= TASK =
From top to bottom, return the records that follow exactly.

= Records from a data source =
--------------------------------------------------

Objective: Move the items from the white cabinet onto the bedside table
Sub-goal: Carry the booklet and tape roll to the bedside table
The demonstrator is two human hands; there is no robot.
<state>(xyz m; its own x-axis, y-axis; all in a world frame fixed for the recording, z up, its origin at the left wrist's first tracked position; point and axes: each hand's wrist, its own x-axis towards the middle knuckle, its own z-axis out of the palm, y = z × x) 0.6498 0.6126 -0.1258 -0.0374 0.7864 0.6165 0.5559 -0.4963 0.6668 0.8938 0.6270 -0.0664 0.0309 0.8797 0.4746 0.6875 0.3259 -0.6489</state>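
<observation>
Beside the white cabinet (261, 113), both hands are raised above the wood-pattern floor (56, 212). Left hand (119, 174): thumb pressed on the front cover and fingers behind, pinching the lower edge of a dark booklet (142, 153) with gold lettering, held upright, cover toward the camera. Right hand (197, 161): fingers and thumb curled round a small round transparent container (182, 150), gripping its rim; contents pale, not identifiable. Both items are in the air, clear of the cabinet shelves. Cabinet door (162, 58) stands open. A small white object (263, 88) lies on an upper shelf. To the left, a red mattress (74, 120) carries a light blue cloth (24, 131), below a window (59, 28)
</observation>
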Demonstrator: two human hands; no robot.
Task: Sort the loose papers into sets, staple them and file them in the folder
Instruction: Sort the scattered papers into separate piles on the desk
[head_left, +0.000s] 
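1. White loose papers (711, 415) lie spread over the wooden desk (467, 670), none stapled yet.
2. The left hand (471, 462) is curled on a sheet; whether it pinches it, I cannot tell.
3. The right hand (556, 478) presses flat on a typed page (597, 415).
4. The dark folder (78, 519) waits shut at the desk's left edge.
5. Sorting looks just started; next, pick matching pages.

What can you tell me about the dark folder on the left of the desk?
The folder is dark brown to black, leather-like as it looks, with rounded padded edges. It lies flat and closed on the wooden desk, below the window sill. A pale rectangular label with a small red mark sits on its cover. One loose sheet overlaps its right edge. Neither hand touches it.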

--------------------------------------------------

= EXERCISE RESPONSE =
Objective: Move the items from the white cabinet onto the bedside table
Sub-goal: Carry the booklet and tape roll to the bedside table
The demonstrator is two human hands; there is no robot.
<state>(xyz m; its own x-axis, y-axis; all in a world frame fixed for the recording, z up, its origin at the left wrist's first tracked position; point and axes: each hand's wrist, its own x-axis towards the middle knuckle, its own z-axis out of the palm, y = z × x) 0.6498 0.6126 -0.1258 -0.0374 0.7864 0.6165 0.5559 -0.4963 0.6668 0.8938 0.6270 -0.0664 0.0309 0.8797 0.4746 0.6875 0.3259 -0.6489</state>
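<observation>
Beside the white cabinet (261, 113), both hands are raised above the wood-pattern floor (56, 212). Left hand (119, 174): thumb pressed on the front cover and fingers behind, pinching the lower edge of a dark booklet (142, 153) with gold lettering, held upright, cover toward the camera. Right hand (197, 161): fingers and thumb curled round a small round transparent container (182, 150), gripping its rim; contents pale, not identifiable. Both items are in the air, clear of the cabinet shelves. Cabinet door (162, 58) stands open. A small white object (263, 88) lies on an upper shelf. To the left, a red mattress (74, 120) carries a light blue cloth (24, 131), below a window (59, 28)
</observation>
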Demonstrator: two human hands; no robot.
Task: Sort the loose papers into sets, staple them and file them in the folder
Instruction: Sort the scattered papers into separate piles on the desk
[head_left, +0.000s] 
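1. White loose papers (711, 415) lie spread over the wooden desk (467, 670), none stapled yet.
2. The left hand (471, 462) is curled on a sheet; whether it pinches it, I cannot tell.
3. The right hand (556, 478) presses flat on a typed page (597, 415).
4. The dark folder (78, 519) waits shut at the desk's left edge.
5. Sorting looks just started; next, pick matching pages.

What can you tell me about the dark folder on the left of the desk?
The folder is dark brown to black, leather-like as it looks, with rounded padded edges. It lies flat and closed on the wooden desk, below the window sill. A pale rectangular label with a small red mark sits on its cover. One loose sheet overlaps its right edge. Neither hand touches it.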

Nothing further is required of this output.